- [Exercise prompt]
Give back the full data character for character.

- [Given material]
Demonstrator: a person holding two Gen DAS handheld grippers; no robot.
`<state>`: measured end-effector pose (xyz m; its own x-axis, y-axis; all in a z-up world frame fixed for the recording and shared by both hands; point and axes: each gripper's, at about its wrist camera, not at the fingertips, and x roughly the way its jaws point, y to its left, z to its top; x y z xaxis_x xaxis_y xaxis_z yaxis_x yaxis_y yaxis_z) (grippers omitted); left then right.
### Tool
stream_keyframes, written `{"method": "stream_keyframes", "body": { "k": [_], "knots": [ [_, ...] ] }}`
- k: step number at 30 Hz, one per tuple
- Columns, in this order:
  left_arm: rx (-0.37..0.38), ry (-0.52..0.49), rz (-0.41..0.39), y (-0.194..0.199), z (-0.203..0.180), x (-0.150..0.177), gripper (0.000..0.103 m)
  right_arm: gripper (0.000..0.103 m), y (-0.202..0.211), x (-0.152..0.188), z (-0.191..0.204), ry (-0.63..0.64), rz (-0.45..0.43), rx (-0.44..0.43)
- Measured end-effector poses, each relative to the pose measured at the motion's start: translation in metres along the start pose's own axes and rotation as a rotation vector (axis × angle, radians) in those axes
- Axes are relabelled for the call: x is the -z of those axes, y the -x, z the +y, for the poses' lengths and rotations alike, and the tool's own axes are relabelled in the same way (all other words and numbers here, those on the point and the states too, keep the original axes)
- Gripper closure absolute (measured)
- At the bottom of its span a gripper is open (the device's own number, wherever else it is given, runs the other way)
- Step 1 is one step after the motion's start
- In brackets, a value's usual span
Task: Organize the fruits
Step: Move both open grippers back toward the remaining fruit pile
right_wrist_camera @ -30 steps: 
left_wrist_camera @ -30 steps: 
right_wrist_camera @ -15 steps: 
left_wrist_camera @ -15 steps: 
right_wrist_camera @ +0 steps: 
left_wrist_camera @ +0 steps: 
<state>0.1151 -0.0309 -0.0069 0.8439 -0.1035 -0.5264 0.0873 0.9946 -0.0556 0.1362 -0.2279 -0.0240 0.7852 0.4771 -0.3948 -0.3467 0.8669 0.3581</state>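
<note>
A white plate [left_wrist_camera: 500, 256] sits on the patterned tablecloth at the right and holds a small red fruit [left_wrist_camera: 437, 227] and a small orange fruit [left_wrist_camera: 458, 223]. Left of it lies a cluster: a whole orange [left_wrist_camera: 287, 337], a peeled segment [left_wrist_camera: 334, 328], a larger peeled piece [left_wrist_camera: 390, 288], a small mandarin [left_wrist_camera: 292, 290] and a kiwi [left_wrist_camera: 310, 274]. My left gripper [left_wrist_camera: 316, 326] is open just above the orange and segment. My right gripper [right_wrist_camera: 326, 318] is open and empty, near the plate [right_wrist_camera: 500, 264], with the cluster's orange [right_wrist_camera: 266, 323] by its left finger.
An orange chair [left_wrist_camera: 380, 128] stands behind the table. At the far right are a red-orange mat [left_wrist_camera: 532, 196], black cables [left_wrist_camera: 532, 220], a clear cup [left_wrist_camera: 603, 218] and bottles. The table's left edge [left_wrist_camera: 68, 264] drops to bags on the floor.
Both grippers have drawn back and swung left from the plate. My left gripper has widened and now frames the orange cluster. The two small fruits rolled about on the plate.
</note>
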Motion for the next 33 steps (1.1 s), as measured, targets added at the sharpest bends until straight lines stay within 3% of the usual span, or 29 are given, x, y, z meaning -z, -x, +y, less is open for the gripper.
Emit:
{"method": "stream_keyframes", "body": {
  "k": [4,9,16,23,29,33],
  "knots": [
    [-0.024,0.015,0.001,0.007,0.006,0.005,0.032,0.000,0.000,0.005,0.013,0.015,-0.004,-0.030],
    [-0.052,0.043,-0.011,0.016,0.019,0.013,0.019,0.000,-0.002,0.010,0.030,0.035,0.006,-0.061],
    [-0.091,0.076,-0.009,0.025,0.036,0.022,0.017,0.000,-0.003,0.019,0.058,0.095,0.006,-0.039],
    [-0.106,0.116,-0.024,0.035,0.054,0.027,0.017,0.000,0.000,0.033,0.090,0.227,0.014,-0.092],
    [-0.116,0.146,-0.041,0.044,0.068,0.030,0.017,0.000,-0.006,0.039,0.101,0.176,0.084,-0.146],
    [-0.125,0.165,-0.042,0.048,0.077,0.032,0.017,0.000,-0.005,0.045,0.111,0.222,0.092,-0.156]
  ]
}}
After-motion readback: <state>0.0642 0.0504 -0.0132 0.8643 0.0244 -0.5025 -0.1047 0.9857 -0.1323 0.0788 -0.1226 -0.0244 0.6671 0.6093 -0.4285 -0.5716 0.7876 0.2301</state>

- [Final answer]
Demonstrator: a person holding two Gen DAS handheld grippers; no robot.
`<state>`: measured end-effector pose (xyz m; its own x-axis, y-axis; all in a z-up world frame fixed for the recording and shared by both hands; point and axes: each gripper's, at about its wrist camera, not at the fingertips, and x roughly the way its jaws point, y to its left, z to its top; x y z xaxis_x xaxis_y xaxis_z yaxis_x yaxis_y yaxis_z) (grippers omitted); left then right.
### Tool
stream_keyframes, written `{"method": "stream_keyframes", "body": { "k": [_], "knots": [ [_, ...] ] }}`
- k: step number at 30 Hz, one per tuple
- Columns, in this order:
  left_arm: rx (-0.37..0.38), ry (-0.52..0.49), rz (-0.41..0.39), y (-0.194..0.199), z (-0.203..0.180), x (-0.150..0.177), gripper (0.000..0.103 m)
  right_arm: gripper (0.000..0.103 m), y (-0.202..0.211), x (-0.152..0.188), z (-0.191..0.204), ry (-0.63..0.64), rz (-0.45..0.43), rx (-0.44..0.43)
- Measured end-effector poses, each relative to the pose measured at the motion's start: translation in metres along the start pose's own axes and rotation as a rotation vector (axis × angle, radians) in those axes
- Axes are relabelled for the call: x is the -z of those axes, y the -x, z the +y, for the poses' lengths and rotations alike, and the tool's own axes are relabelled in the same way (all other words and numbers here, those on the point and the states too, keep the original axes)
- Gripper closure absolute (measured)
- At the bottom of its span a gripper is open (the device's own number, wherever else it is given, runs the other way)
- Step 1 is one step after the motion's start
- In brackets, a value's usual span
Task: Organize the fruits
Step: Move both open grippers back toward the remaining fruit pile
right_wrist_camera @ -30 steps: 
left_wrist_camera @ -30 steps: 
right_wrist_camera @ -15 steps: 
left_wrist_camera @ -15 steps: 
right_wrist_camera @ +0 steps: 
left_wrist_camera @ +0 steps: 
<state>0.1151 -0.0309 -0.0069 0.8439 -0.1035 -0.5264 0.0873 0.9946 -0.0556 0.1362 -0.2279 -0.0240 0.7852 0.4771 -0.3948 -0.3467 0.8669 0.3581</state>
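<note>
A white plate [left_wrist_camera: 500, 256] sits on the patterned tablecloth at the right and holds a small red fruit [left_wrist_camera: 437, 227] and a small orange fruit [left_wrist_camera: 458, 223]. Left of it lies a cluster: a whole orange [left_wrist_camera: 287, 337], a peeled segment [left_wrist_camera: 334, 328], a larger peeled piece [left_wrist_camera: 390, 288], a small mandarin [left_wrist_camera: 292, 290] and a kiwi [left_wrist_camera: 310, 274]. My left gripper [left_wrist_camera: 316, 326] is open just above the orange and segment. My right gripper [right_wrist_camera: 326, 318] is open and empty, near the plate [right_wrist_camera: 500, 264], with the cluster's orange [right_wrist_camera: 266, 323] by its left finger.
An orange chair [left_wrist_camera: 380, 128] stands behind the table. At the far right are a red-orange mat [left_wrist_camera: 532, 196], black cables [left_wrist_camera: 532, 220], a clear cup [left_wrist_camera: 603, 218] and bottles. The table's left edge [left_wrist_camera: 68, 264] drops to bags on the floor.
Both grippers have drawn back and swung left from the plate. My left gripper has widened and now frames the orange cluster. The two small fruits rolled about on the plate.
</note>
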Motion for the next 33 steps (1.1 s), as measured, targets added at the sharpest bends until straight lines stay within 3% of the usual span, or 29 are given, x, y, z meaning -z, -x, +y, less is open for the gripper.
Emit:
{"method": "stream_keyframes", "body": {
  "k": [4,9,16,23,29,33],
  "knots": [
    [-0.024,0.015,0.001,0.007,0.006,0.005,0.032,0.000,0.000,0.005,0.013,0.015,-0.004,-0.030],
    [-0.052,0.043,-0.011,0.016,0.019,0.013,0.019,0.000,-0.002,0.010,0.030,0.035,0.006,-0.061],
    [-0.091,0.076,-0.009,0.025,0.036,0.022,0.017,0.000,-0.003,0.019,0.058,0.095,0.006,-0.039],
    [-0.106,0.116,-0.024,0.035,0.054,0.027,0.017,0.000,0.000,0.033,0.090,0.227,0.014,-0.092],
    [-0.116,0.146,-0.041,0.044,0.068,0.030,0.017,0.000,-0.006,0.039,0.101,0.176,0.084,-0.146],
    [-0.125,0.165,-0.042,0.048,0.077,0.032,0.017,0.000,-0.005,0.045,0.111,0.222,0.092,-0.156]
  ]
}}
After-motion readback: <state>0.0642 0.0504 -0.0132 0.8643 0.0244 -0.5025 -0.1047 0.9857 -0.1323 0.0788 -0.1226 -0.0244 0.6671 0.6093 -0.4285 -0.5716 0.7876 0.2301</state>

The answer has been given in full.